FIG. 7 is a cross-sectional side view of part of a wellbore assembly including a stimuli-producing device and a service string positioned downhole, according to another aspect.

FIG. 8 is a cross-sectional side view of part of a wellbore assembly including a stimuli-producing device and a service string positioned downhole, according to another aspect.

Certain aspects and features relate to a wellbore assembly with a downhole position sensor for sensing stimulus produced by a service string and communicating to a surface the locations of the service string based on the stimulus. For example, a service string can be positioned within the wellbore assembly and can include a stimuli-producing device. The downhole position sensor can include location-sensing components or sensors, such as electric gauges. An example of another sensor includes a fiber optic cable and an electric hall sensor. The sensors can be positioned along a length of the wellbore assembly. The wellbore assembly can be a completion assembly. The sensors can detect, in real time, the stimuli produced by the stimuli-producing device along the length of the wellbore. The downhole position sensor can also include a communication link that can provide communication, in real time, between the sensors and the surface of the wellbore. The communication link can be an electric cable. Another example of a communication link can be a fiber optic cable. The communication link can also be used for additional purposes during the life of the well or otherwise can remain within the wellbore for the life of the well. For example, in one aspect a fiber optic cable can monitor the temperature within the wellbore during the life of the well.

The stimuli-producing device can include a temperature source, a vibration source, a magnet field source, a radio signal source, or other types of sources coupled to a service string. The service string can be a wireline, a coil tubing, a threaded tubing, a drill pipe, or other similar devices.

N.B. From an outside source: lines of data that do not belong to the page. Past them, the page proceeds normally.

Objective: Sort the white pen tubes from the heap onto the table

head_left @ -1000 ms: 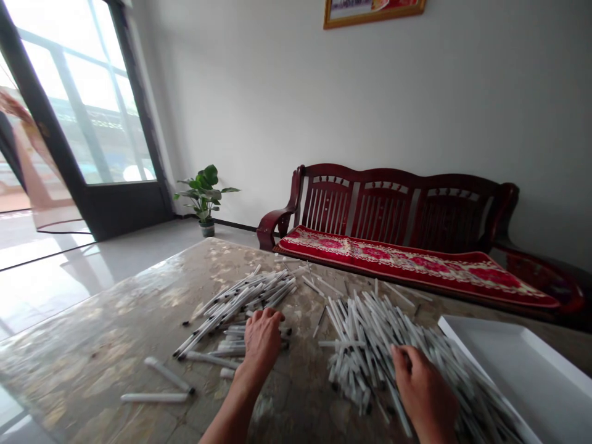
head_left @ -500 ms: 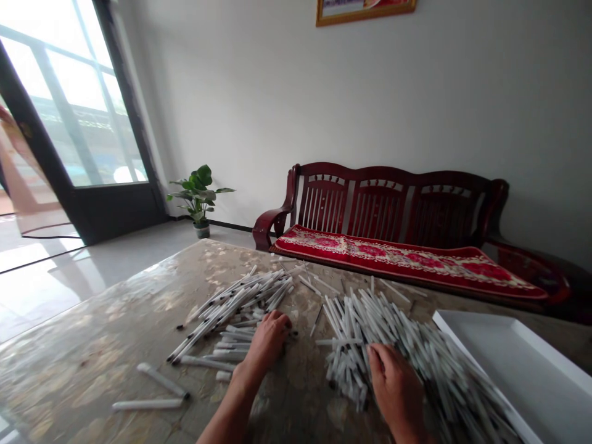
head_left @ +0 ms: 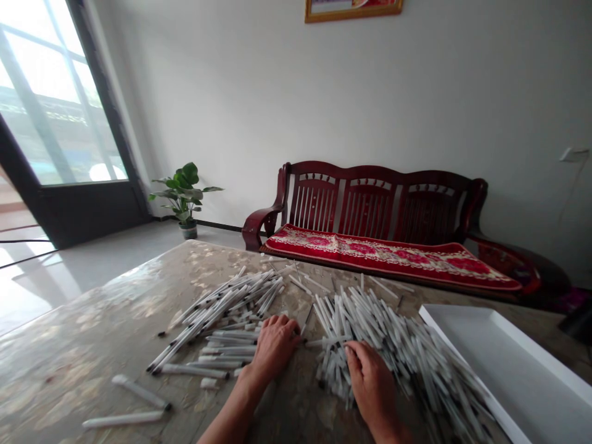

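Note:
My left hand (head_left: 276, 345) lies low over the tabletop at the right edge of a left-hand pile of pens (head_left: 226, 305). Its fingers are curled downward, and whatever they hold is mostly hidden, with a small dark tip showing by the fingertips. Across from it, my right hand (head_left: 374, 385) is closed, thumb against forefinger, at the end of a whitish pen (head_left: 327, 340) lying crosswise on the near left of a larger heap of pens (head_left: 386, 327). These pens have pale, translucent barrels, several with black ends.
A shallow white box (head_left: 502, 351) stands right of the heap. Two loose pens (head_left: 124, 419) lie at the near left of the patterned table (head_left: 78, 364). Behind are a red wooden bench (head_left: 365, 197), a potted plant (head_left: 187, 197) and a glass door (head_left: 60, 123).
The view has turned slightly right. My right hand has moved left to the crosswise pen's end. My left hand has shifted a little right, away from the left pile.

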`<state>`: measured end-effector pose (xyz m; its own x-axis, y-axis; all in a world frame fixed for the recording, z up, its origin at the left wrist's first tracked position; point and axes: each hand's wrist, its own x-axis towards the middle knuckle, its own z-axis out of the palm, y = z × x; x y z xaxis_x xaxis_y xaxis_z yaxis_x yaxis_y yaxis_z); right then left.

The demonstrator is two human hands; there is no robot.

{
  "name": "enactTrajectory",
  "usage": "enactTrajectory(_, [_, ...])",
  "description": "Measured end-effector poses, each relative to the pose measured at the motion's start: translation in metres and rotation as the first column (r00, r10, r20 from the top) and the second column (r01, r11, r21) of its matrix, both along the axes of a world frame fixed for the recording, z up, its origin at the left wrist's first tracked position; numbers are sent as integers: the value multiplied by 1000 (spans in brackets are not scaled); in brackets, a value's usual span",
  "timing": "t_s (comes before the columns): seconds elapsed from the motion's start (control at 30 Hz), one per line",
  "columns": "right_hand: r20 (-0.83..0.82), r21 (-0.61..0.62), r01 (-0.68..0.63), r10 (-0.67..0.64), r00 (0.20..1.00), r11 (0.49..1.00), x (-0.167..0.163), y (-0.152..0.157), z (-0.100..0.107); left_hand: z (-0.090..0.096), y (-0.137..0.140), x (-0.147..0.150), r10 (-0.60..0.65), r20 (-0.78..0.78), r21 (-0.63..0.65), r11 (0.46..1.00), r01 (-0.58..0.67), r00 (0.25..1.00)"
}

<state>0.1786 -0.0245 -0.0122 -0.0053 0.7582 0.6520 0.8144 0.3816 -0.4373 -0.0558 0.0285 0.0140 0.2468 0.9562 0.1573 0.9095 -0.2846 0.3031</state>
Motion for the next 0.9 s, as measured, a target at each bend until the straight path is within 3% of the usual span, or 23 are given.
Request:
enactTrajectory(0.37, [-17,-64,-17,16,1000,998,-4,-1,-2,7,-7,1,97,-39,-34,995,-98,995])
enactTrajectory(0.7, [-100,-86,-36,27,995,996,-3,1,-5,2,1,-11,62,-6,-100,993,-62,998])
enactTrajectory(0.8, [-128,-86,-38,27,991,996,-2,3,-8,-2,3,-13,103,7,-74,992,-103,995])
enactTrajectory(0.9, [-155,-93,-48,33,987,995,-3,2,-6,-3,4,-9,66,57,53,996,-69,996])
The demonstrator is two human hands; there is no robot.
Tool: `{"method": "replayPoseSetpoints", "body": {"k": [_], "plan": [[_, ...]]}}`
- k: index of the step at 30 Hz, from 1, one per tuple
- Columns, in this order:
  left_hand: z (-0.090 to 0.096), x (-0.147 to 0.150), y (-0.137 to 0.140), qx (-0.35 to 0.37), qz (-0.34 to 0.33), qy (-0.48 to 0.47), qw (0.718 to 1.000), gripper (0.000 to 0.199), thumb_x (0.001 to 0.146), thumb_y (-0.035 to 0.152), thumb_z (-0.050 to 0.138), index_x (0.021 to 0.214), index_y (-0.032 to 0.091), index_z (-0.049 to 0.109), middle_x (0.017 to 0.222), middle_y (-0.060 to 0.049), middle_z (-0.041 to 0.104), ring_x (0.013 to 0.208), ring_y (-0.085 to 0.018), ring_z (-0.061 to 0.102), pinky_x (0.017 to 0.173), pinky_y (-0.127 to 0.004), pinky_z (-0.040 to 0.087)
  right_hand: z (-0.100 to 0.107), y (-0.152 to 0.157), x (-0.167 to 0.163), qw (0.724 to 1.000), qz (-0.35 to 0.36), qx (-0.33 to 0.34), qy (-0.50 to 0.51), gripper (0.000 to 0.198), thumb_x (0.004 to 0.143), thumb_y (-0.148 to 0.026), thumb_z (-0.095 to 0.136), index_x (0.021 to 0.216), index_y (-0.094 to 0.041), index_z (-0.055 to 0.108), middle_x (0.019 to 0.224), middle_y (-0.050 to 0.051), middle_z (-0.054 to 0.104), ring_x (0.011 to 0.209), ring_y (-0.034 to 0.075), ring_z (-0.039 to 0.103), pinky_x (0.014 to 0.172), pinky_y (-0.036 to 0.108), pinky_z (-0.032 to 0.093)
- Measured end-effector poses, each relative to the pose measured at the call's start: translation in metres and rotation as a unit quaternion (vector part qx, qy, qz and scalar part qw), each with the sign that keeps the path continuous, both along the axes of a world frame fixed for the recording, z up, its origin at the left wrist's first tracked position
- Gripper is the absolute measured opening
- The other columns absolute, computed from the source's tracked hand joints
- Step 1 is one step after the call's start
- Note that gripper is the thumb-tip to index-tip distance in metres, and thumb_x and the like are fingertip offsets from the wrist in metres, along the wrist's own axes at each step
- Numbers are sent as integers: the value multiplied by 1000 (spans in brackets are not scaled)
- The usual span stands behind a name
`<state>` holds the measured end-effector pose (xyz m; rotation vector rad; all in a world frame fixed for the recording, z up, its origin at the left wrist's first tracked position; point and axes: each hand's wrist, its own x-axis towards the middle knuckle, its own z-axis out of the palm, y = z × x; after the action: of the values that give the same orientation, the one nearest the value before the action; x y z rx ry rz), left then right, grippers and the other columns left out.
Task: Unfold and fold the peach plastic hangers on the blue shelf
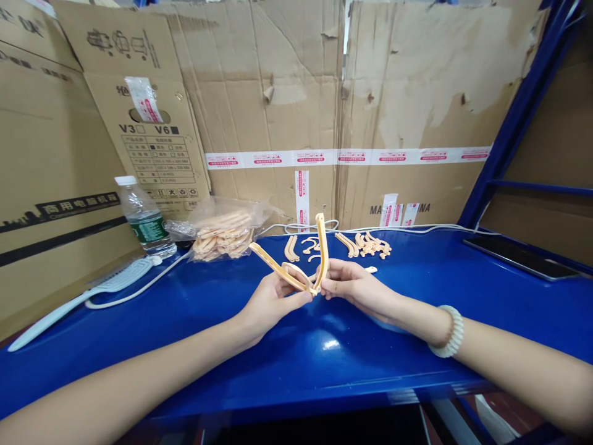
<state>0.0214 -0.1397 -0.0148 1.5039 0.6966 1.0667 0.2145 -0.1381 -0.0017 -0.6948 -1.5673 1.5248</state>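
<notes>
A beige plastic V-shaped hinged clip (323, 247) is held up over the blue table, its two long arms spread apart. My left hand (273, 306) is closed on the left arm near the joint, thumb along the lower end. Fingers of my right hand (354, 285) pinch the right arm close to the same joint. A smaller curved piece (296, 269) shows between the arms by the left fingers; whether it is attached I cannot tell. Behind the hands lie loose curved strips (291, 248), more strips (347, 245) and a pile of small beige parts (374, 245).
A clear bag of beige parts (225, 235) stands at the left back, beside a water bottle (146, 216). A pale blue hairbrush (88, 296) and a white cable (134, 301) lie at left. A phone (528, 258) rests at right. Cardboard (278, 93) walls the back.
</notes>
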Motion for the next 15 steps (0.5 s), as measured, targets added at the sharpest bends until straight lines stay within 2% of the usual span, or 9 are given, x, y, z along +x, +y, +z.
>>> {"method": "replayPoseSetpoints", "body": {"k": [6,10,15], "plan": [[4,1,-4,4,7,8,1000,26,70,19,78,84,16,57,87,-3,72,87,-18,67,84,-31,50,-4,2,1,999,10,48,-8,22,74,-34,73,82,-17,62,80,2,62,76,14,57,77,28,45],[3,2,-4,-23,21,1,1000,29,67,19,80,85,16,57,88,-5,73,87,-19,68,84,-31,51,-4,2,2,998,-3,67,-19,20,75,-33,72,83,-17,63,85,4,65,81,16,60,83,31,46],[3,1,-5,-36,31,-17,999,32,64,20,82,84,15,57,88,-5,73,86,-20,69,85,-32,52,-4,2,2,998,-8,65,-25,21,73,-32,73,85,-16,66,85,4,67,78,16,61,80,30,47]]}}
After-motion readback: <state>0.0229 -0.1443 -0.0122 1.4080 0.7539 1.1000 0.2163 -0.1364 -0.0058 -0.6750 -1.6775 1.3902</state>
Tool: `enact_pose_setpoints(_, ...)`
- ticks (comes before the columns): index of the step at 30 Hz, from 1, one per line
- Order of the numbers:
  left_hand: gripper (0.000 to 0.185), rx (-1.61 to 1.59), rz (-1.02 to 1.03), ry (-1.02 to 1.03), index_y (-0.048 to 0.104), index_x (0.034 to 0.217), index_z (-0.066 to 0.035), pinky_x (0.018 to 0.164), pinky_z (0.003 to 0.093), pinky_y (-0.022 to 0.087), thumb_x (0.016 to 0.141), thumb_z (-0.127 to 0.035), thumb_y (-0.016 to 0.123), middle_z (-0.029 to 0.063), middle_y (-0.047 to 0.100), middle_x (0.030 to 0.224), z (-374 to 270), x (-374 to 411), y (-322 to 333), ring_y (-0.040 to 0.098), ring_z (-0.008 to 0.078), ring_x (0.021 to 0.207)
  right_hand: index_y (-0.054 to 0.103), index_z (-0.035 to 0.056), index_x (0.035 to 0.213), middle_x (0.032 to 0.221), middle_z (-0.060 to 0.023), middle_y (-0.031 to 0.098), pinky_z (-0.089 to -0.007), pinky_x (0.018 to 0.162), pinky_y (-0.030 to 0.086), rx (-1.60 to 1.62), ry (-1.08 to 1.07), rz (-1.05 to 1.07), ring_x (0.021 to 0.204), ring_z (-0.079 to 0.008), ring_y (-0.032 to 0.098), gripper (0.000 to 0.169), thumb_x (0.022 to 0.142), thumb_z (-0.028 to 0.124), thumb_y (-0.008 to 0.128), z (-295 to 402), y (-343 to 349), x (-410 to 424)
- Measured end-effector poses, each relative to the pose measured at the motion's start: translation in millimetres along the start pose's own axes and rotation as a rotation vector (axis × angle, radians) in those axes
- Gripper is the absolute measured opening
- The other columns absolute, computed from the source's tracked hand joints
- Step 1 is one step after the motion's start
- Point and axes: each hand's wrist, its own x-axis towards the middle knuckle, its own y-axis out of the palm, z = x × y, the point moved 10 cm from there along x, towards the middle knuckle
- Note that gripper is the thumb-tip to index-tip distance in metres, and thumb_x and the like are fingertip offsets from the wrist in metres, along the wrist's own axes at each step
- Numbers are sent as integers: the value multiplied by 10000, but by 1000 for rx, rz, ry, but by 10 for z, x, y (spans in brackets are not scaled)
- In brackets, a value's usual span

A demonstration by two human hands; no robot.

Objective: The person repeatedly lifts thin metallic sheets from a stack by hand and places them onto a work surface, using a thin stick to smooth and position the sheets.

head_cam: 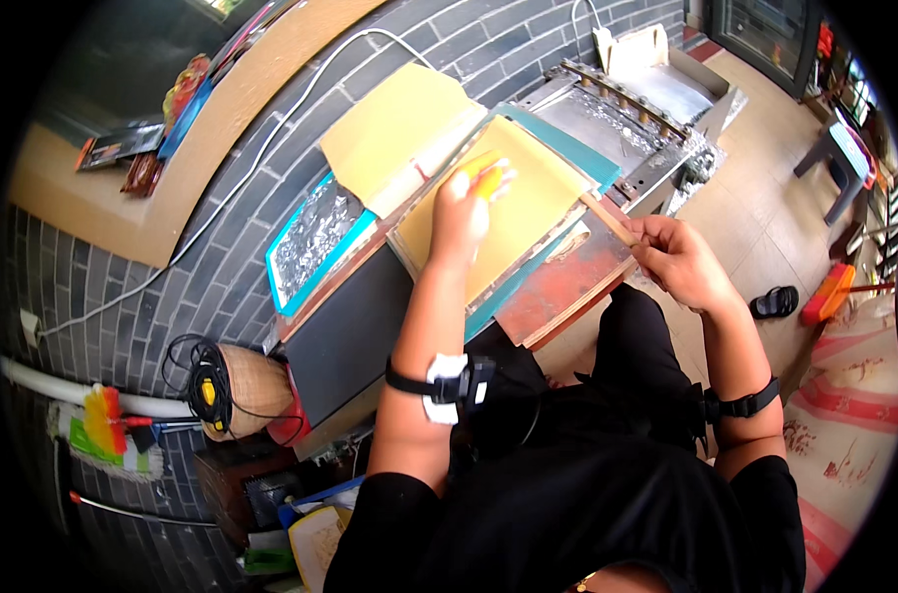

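My left hand (460, 211) is over a yellow sheet (523, 215) on a flat, worn-edged board. Bright orange-yellow pieces (487, 181) show at its fingers; blur hides whether they are finger covers or something held. Between the thumb and fingers of my right hand (671, 256) is a thin, flat wooden stick (608, 219). The stick's far end meets the right corner of the yellow sheet. Under the board, teal corrugated sheets (486, 319) stick out on two sides. A second yellow sheet (400, 133) with a pale folded edge leans up behind, towards the wall.
A blue-rimmed tray (284, 302) of silvery scraps sits to the left. Beyond the reddish worktop (545, 278) stands a metal machine (589, 111) strewn with shiny bits. A white cable (271, 133) runs along the brick wall. A plastic stool (838, 159) and a sandal (775, 302) are at right.
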Motion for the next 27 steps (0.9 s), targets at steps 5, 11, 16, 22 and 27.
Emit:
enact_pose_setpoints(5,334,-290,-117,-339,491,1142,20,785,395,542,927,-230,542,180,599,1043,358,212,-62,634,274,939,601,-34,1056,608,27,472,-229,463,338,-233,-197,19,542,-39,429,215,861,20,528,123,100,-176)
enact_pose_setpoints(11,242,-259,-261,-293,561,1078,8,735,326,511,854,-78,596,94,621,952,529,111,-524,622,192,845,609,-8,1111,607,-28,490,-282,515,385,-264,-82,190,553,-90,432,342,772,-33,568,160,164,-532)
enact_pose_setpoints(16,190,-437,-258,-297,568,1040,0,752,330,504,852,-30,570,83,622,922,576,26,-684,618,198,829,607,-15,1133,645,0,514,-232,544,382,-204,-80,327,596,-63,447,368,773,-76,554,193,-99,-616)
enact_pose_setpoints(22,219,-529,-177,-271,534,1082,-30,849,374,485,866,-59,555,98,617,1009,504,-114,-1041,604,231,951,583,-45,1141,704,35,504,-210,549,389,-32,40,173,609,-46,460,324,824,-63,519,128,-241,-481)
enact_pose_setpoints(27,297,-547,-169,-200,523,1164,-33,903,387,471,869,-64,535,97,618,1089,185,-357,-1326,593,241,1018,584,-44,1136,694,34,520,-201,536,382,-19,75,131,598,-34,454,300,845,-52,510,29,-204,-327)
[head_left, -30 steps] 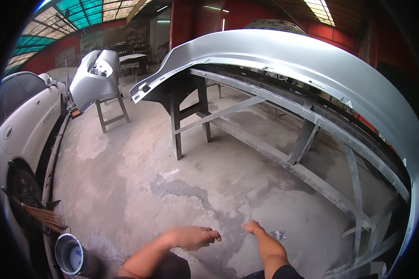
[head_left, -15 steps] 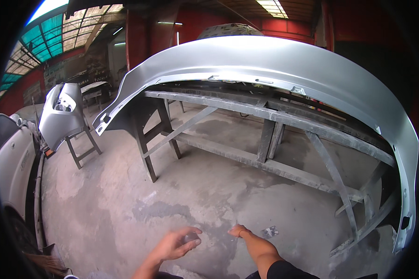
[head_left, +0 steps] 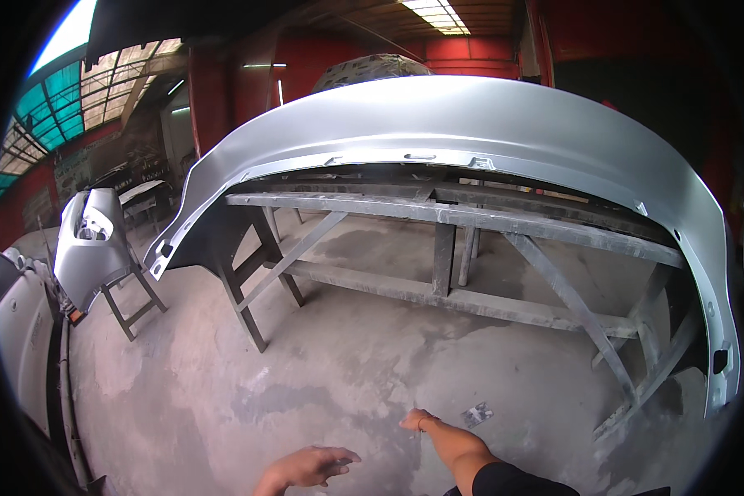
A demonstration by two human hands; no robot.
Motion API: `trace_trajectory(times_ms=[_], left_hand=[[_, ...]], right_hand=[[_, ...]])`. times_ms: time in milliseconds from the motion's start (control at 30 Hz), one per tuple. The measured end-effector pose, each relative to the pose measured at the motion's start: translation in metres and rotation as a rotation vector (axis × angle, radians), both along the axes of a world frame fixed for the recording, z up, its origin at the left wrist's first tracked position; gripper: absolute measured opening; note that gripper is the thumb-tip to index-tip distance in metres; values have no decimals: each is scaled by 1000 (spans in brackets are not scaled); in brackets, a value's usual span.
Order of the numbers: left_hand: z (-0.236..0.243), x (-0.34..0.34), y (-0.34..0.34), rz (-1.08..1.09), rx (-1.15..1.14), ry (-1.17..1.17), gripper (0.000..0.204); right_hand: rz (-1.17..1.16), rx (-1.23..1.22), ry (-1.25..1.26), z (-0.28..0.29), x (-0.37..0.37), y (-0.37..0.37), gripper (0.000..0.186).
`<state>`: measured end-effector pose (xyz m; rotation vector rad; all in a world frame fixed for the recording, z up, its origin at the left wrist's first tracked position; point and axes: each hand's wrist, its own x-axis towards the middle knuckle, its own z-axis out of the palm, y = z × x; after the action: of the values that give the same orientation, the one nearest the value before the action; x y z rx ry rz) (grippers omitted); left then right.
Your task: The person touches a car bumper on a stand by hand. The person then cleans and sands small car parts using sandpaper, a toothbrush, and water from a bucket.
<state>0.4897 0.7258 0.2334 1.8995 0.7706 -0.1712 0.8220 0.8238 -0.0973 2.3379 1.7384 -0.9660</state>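
Note:
A long silver car bumper cover (head_left: 438, 112) arches over a grey metal stand (head_left: 388, 204), its slotted lower edge facing me. Low in the view, my left hand (head_left: 310, 465) hovers over the concrete floor, fingers stretched forward and loosely apart; I see nothing held in it. To its right, my right hand (head_left: 416, 420) reaches forward with a thin band at the wrist. Its fingers are foreshortened and mostly hidden, so whether it grips anything does not show. Neither hand touches the bumper cover or the stand.
At the left, another silver body part (head_left: 91, 240) rests on a dark stand (head_left: 132, 306), near a light-coloured car (head_left: 21, 331). A small patterned scrap (head_left: 477, 414) lies on the floor (head_left: 322, 372) beside my right forearm. Behind the bumper cover is a covered car (head_left: 372, 70).
My view has tilted up and turned slightly right. The left hand has dropped lower and rolled, its curved grasp now flatter. My right hand keeps nearly the same place in view.

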Motion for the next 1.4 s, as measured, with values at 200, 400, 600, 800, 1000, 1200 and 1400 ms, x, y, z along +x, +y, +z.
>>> trace_trajectory(times_ms=[200,400,600,800,1000,1200,1400], left_hand=[[-8,1,1,-173,103,-10,36],[-13,-5,5,-183,74,104,38],[-1,-3,-1,-199,94,213,50],[1,-2,-2,-182,94,237,53],[-7,-6,-9,-109,227,-29,32],[-6,-7,-12,-87,214,16,31],[-5,-6,-11,-91,209,39,33]], right_hand=[[107,-21,-47,-3,7,7,52],[66,-111,62,9,1,8,58],[144,-47,-54,8,-4,7,59],[147,-69,-31,14,-5,8,59],[159,32,-68,20,-8,4,57],[191,29,-82,-19,0,21,59],[166,-38,-43,-13,-1,20,60]])
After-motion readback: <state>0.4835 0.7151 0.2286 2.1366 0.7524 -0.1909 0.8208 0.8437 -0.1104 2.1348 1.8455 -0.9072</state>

The sensors can include electronic gauges coupled to an electric cable or fiber optic cable and can be mounted in screens or other downhole equipment. The sensors can communicate with surface devices using the communication link. In some aspects, the electric cable or fiber optic cable is positioned within a groove in an outer shroud of a sand control screen element. In another aspect, the electric cable or fiber optic cable is positioned beneath the filter medium of the sand control screen element. In still yet other aspects, the electric cable or fiber optic cable can be positioned beneath a perforated pipe positioned around a tubing string of the wellbore assembly.

For example, the electric gauges can be positioned along an outer surface of a tubing string of the wellbore assembly or disposed partially or fully within an opening in the tubing string. The electric gauges can be coupled to an electric cable that provides communication between the electric gauges and the surface of the wellbore. The electric gauges can sense the stimuli from the service string and a signal representing the sensed stimuli can be communicated to the surface in real time. In another example, a fiber optic cable can be positioned along an outer surface of a tubing string of the wellbore assembly and can sense the stimuli from the service string. The fiber optic cable can also communicate a signal representing the sensed stimuli to the surface.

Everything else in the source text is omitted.